**TO DO**: Reproduce all the entries beneath this sentence exactly.

**PROVIDED MATERIAL**:
■ ■ ■ ■ ■
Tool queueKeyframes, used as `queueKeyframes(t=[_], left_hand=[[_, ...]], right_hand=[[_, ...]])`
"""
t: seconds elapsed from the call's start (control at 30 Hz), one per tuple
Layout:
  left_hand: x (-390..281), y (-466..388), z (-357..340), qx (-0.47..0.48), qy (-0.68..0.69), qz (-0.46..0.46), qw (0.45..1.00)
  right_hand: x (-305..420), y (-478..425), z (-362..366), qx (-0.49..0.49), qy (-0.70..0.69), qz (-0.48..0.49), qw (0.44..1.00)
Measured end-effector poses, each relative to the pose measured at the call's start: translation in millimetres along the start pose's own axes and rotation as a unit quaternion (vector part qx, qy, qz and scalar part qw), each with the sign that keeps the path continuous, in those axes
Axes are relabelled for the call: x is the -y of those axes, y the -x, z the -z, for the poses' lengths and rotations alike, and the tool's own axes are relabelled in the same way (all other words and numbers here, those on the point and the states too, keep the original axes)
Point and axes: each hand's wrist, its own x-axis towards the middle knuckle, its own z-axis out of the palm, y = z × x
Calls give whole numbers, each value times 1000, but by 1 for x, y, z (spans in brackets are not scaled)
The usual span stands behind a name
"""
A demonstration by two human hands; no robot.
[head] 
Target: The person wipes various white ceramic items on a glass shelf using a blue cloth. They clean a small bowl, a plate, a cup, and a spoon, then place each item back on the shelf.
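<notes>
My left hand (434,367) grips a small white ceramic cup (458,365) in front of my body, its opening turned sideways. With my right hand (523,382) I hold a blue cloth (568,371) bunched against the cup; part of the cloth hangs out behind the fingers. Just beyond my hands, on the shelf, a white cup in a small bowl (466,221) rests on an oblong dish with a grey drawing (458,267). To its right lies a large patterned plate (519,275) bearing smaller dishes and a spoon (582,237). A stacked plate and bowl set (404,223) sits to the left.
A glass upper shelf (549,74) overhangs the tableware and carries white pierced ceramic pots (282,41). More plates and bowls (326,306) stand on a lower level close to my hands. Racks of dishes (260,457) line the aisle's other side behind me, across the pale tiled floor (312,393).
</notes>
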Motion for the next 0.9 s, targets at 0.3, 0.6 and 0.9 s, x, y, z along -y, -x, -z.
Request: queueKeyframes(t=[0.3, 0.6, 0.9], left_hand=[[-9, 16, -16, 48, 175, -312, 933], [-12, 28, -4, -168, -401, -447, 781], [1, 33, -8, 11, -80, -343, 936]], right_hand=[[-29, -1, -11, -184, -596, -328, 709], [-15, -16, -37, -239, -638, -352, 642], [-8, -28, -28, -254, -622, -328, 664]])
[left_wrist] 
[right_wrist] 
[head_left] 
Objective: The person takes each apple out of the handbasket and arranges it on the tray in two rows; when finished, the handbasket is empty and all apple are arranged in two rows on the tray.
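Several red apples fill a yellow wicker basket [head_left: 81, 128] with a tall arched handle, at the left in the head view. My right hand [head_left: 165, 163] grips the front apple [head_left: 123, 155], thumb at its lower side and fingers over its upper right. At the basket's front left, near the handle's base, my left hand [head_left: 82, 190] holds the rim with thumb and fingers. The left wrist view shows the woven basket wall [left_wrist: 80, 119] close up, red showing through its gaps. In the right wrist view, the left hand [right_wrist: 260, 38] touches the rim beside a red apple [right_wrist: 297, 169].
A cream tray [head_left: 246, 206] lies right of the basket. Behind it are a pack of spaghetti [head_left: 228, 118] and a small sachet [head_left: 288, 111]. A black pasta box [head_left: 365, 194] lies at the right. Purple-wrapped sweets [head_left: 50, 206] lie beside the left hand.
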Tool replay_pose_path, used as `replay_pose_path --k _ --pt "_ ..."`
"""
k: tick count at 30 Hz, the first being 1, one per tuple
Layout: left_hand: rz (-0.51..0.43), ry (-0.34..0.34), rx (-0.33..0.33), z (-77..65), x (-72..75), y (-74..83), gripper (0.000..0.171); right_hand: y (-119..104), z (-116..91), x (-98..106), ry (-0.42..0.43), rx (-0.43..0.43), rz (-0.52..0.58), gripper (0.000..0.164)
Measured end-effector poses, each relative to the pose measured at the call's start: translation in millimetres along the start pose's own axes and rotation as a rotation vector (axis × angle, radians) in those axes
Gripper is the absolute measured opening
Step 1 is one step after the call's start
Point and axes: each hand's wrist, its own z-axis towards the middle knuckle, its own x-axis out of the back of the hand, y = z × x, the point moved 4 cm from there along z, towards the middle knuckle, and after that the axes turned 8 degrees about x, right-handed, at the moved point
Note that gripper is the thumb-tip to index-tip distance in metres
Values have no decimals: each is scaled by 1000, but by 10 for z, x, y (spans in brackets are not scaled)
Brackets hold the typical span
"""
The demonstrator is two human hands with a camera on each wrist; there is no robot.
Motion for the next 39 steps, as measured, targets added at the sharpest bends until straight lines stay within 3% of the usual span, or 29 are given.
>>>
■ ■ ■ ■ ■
**RESPONSE TO THIS TASK**:
Tool queueKeyframes, used as `queueKeyframes(t=[_], left_hand=[[_, ...]], right_hand=[[_, ...]])`
"""
t: seconds elapsed from the call's start (control at 30 Hz), one per tuple
Layout:
  left_hand: x (-390..281), y (-466..388), z (-357..340), qx (-0.47..0.48), qy (-0.68..0.69), qz (-0.46..0.46), qw (0.45..1.00)
  right_hand: x (-305..420), y (-478..425), z (-362..366), qx (-0.49..0.49), qy (-0.70..0.69), qz (-0.48..0.49), qw (0.44..1.00)
Measured end-effector poses, each relative to the pose measured at the call's start: translation in millimetres along the start pose's own axes and rotation as a unit quaternion (vector part qx, qy, qz and scalar part qw), each with the sign that keeps the path continuous, in those axes
Axes are relabelled for the call: x is the -y of those axes, y the -x, z the -z, for the poses' lengths and rotations alike, and the tool's own axes are relabelled in the same way (all other words and numbers here, those on the point and the states too, keep the original axes)
Point and axes: each hand's wrist, its own x-axis towards the middle knuckle, its own z-axis out of the palm, y = z × x
Calls give whole numbers, each value times 1000, but by 1 for x, y, z (spans in brackets are not scaled)
The usual span stands behind a name
"""
A demonstration by two human hands; no robot.
[head] 
Target: The person wipes various white ceramic items on a glass shelf using a blue cloth. They clean a small bowl, a plate, a cup, and a spoon, then place each item back on the shelf.
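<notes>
My left hand (434,367) grips a small white ceramic cup (458,365) in front of my body, its opening turned sideways. With my right hand (523,382) I hold a blue cloth (568,371) bunched against the cup; part of the cloth hangs out behind the fingers. Just beyond my hands, on the shelf, a white cup in a small bowl (466,221) rests on an oblong dish with a grey drawing (458,267). To its right lies a large patterned plate (519,275) bearing smaller dishes and a spoon (582,237). A stacked plate and bowl set (404,223) sits to the left.
A glass upper shelf (549,74) overhangs the tableware and carries white pierced ceramic pots (282,41). More plates and bowls (326,306) stand on a lower level close to my hands. Racks of dishes (260,457) line the aisle's other side behind me, across the pale tiled floor (312,393).
</notes>
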Motion for the next 0.9 s, targets at 0.3, 0.6 and 0.9 s, x, y, z along -y, -x, -z.
Request: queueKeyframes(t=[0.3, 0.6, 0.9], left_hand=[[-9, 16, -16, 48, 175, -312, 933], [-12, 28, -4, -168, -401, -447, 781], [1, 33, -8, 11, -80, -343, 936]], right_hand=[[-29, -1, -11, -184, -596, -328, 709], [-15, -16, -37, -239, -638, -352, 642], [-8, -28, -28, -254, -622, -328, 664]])
[left_wrist] 
[right_wrist] 
[head_left] 
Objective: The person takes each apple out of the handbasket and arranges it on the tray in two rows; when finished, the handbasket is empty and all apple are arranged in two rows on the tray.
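Several red apples fill a yellow wicker basket [head_left: 81, 128] with a tall arched handle, at the left in the head view. My right hand [head_left: 165, 163] grips the front apple [head_left: 123, 155], thumb at its lower side and fingers over its upper right. At the basket's front left, near the handle's base, my left hand [head_left: 82, 190] holds the rim with thumb and fingers. The left wrist view shows the woven basket wall [left_wrist: 80, 119] close up, red showing through its gaps. In the right wrist view, the left hand [right_wrist: 260, 38] touches the rim beside a red apple [right_wrist: 297, 169].
A cream tray [head_left: 246, 206] lies right of the basket. Behind it are a pack of spaghetti [head_left: 228, 118] and a small sachet [head_left: 288, 111]. A black pasta box [head_left: 365, 194] lies at the right. Purple-wrapped sweets [head_left: 50, 206] lie beside the left hand.
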Tool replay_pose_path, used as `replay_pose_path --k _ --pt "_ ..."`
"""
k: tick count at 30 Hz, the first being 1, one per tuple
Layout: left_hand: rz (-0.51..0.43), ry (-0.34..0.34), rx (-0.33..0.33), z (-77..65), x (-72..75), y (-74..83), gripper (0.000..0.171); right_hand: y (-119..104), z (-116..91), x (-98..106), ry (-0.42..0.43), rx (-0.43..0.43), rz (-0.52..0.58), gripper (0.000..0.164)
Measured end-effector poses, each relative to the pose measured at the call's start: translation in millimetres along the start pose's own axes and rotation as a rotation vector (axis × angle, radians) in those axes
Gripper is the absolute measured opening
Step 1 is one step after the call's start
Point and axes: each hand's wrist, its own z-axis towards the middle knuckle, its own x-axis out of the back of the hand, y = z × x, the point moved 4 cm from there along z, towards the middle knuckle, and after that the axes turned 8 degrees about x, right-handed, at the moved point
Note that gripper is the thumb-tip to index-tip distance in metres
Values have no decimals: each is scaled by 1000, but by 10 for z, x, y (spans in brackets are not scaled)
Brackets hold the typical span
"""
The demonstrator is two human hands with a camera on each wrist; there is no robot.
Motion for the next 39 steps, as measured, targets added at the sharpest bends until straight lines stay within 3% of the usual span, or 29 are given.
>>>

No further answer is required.